=== Task ===
Where does the string "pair" appear in the records? Copy every line that contains it.

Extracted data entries
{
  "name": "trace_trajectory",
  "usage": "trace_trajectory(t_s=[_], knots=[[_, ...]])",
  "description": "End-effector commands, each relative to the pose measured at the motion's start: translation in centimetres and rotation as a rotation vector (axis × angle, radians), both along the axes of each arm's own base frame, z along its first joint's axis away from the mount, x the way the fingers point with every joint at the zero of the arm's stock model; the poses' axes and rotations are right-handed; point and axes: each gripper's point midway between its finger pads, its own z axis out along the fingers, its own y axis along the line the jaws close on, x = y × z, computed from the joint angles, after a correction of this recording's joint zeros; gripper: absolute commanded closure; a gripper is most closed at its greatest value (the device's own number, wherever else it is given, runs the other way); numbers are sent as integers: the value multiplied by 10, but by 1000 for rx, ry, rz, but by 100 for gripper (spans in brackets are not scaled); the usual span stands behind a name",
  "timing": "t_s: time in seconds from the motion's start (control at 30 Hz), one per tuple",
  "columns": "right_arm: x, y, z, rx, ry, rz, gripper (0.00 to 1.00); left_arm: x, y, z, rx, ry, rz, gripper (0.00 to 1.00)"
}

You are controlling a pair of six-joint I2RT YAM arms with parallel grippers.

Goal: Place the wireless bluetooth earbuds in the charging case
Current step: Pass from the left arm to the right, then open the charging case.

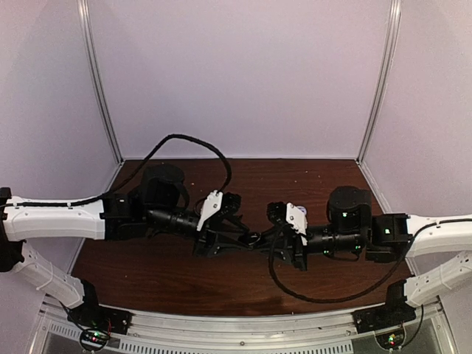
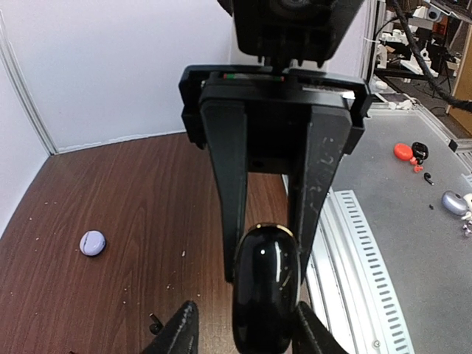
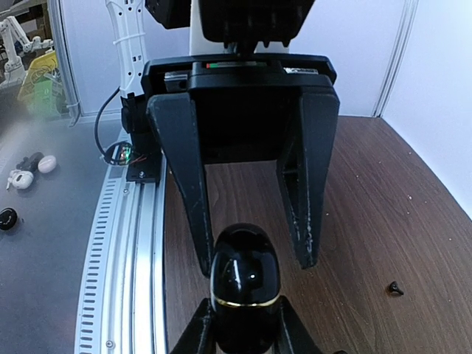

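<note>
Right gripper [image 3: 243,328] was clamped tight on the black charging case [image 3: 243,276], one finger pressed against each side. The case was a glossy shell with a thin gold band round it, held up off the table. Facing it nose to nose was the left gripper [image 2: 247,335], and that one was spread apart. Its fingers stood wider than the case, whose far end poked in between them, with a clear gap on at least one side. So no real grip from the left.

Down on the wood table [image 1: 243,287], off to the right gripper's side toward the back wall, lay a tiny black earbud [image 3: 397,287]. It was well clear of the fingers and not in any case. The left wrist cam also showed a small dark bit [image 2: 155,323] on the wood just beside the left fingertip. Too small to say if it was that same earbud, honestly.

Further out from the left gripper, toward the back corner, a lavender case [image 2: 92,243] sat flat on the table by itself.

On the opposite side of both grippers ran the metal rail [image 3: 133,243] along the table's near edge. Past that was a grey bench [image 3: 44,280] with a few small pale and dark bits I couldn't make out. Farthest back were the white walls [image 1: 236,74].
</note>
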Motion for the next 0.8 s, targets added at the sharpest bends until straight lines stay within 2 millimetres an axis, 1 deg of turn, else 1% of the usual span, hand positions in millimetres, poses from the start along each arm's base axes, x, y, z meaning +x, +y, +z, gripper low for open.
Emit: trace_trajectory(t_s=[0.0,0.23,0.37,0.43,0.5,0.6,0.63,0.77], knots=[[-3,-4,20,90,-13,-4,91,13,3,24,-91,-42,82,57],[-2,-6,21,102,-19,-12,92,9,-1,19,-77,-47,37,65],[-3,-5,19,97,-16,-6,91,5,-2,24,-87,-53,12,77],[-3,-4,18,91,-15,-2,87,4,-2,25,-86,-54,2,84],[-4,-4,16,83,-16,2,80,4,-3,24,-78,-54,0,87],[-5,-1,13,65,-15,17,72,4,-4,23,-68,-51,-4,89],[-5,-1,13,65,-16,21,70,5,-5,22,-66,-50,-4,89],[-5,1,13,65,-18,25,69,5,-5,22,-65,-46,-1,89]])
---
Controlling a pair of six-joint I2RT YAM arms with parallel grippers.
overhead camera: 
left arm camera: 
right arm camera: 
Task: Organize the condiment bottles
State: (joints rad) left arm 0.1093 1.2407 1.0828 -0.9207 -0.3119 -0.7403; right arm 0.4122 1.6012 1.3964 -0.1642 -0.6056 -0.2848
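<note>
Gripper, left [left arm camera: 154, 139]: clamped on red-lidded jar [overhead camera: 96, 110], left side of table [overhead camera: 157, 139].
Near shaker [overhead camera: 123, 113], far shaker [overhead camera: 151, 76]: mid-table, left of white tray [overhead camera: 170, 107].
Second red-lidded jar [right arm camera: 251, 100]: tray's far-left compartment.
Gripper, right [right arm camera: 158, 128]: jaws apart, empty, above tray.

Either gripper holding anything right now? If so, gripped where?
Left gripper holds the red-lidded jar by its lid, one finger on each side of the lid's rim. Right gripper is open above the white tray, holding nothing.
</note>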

=== Completed task ===
You are controlling a pair of six-joint I2RT YAM arms with parallel grippers.
Controlling a pair of six-joint I2RT YAM arms with parallel grippers.

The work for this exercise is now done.